Она вернулась в общежитие и принялась швырять в чемодан Лялины вещи. Она собралась увезти опозоренную дочь домой, немедленно и навсегда.
- Нет, - сказала Ляля.
Мать осеклась. Ляля отобрала у нее чемодан и задвинула под койку.
- Уезжай домой, мама. Не надо так переживать. У меня все будет в порядке.
И тут мать заплакала.
- Доченька... Да я же для тебя... Ты ж пойми...
- Я понимаю, мама. Уезжай. Ни о чем не беспокойся.

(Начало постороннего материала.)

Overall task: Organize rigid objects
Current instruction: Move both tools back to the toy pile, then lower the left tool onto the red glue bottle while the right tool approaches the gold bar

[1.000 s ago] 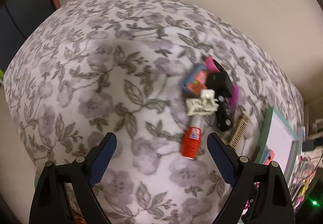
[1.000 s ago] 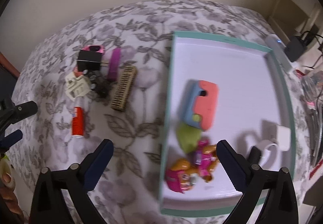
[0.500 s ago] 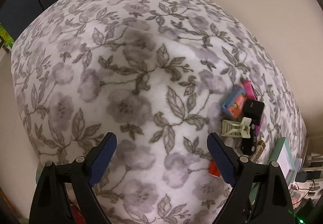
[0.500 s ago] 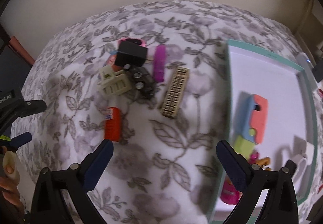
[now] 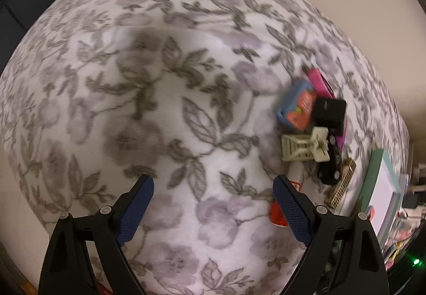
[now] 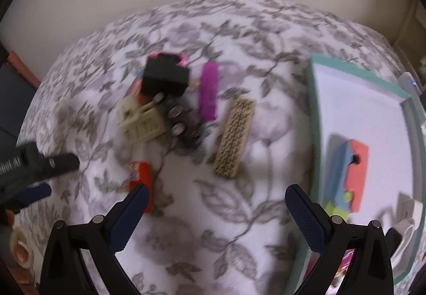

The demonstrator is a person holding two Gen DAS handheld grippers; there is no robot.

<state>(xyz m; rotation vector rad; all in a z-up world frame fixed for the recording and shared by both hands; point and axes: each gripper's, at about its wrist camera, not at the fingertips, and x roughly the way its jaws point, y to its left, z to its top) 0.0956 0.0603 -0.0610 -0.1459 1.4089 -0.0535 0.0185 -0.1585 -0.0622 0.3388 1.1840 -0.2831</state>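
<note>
- Between your right gripper (image 6: 214,197) fingers: bare floral cloth (image 6: 186,215) only; jaws spread wide, nothing held.
- Your left gripper (image 5: 213,188) likewise gapes wide over the cloth (image 5: 133,108), empty.
- Just beside your right gripper's left finger (image 6: 127,217): red-capped glue stick (image 6: 141,183), lying flat. In the left wrist view the same glue stick (image 5: 277,215) shows partly behind your left gripper's right finger (image 5: 293,212).
- Ahead of the right gripper, slightly right of centre: tan ridged block (image 6: 235,136), lying lengthwise, apart from the rest of the pile.
- Further out, clustered and touching: cream plastic piece (image 6: 139,123), dark toy car (image 6: 183,122) with silver wheels, black cube (image 6: 165,78) sitting on top of the heap, a pink object (image 6: 183,59) behind it.
- Purple bar (image 6: 209,91) lies between the car and the tan block, near both.
- Left wrist view shows the same cluster at far right: blue-and-orange toy (image 5: 297,106), black cube (image 5: 328,114), cream piece (image 5: 303,147), toy car (image 5: 331,162), tan block (image 5: 342,183).
- Off to your right: teal-rimmed tray (image 6: 314,108) with white floor, holding a blue-and-coral block (image 6: 351,175), a lime piece (image 6: 335,209) touching its near end, and white items (image 6: 407,212) at the tray's right side, too blurred to identify.
- Your left gripper's tips (image 6: 40,169) show at the left edge of the right wrist view, well apart from the tray.
</note>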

Она поехала проводить мать на вокзал. Пенья смотрел из окна, как они садятся в троллейбус. Смотрел и думал.
- Льялья...
Они опять сидели вечером в холле, составив два свечных огарка в один бокал. Они сидели друг напротив друга и держались за руки, а между ними горела тихая двойная звезда, освещая лица. Они безмолвно разговаривали между собой, и Рамон просил ее взглядом, умолял ее, а она взглядом же говорила "нет", но не отпускала его рук. И он понимал, что будет так, как она решила. Что бы она ни решила.
- Льялья...
Очень скоро, уже вот-вот, рухнет огромная страна, рухнет и расползется по швам, и там, где он раньше мотался куда угодно, ни о чем и никого не спрашивая, на пустом месте возникнут границы, и расстояние между ними, такое ничтожное когда-то, преодолеваемое одним шагом, вырастет и станет непреодолимым. Он уже уехал в свою далекую страну, которую тоже придавит осколками рухнувшего гиганта, а она... Она выживет. Она тихая, стойкая и абсолютно непробиваемая. Выживет, проживет долго и никому ни о чем не расскажет.
Два огарка в одном бокале
что-то значат для вас двоих.
Вы тогда и не замечали,
как мы смотрим на вас двоих.
Осторожные ваши лица -
не спугнуть бы мгновенный свет, -
осторожные наши лица -
не спугнуть бы мгновенный свет...
Две свечи, два лица - и нет
ничего, кроме двух планет,
друг за другом летящих вслед,
и двойной звезды тихий свет
согревает застывшие лица...
Как же вам повезло - влюбиться!
Как же вам тяжело - влюбиться...
Не сравняется ход планет,
та встречает закат, та - рассвет...
Вы друг другу в глаза глядите
сквозь преграду звезды двойной.
Две планеты одной орбитой
крепко связаны меж собой.
P.S. Стихи были написаны много лет назад, в разгар тех самых событий.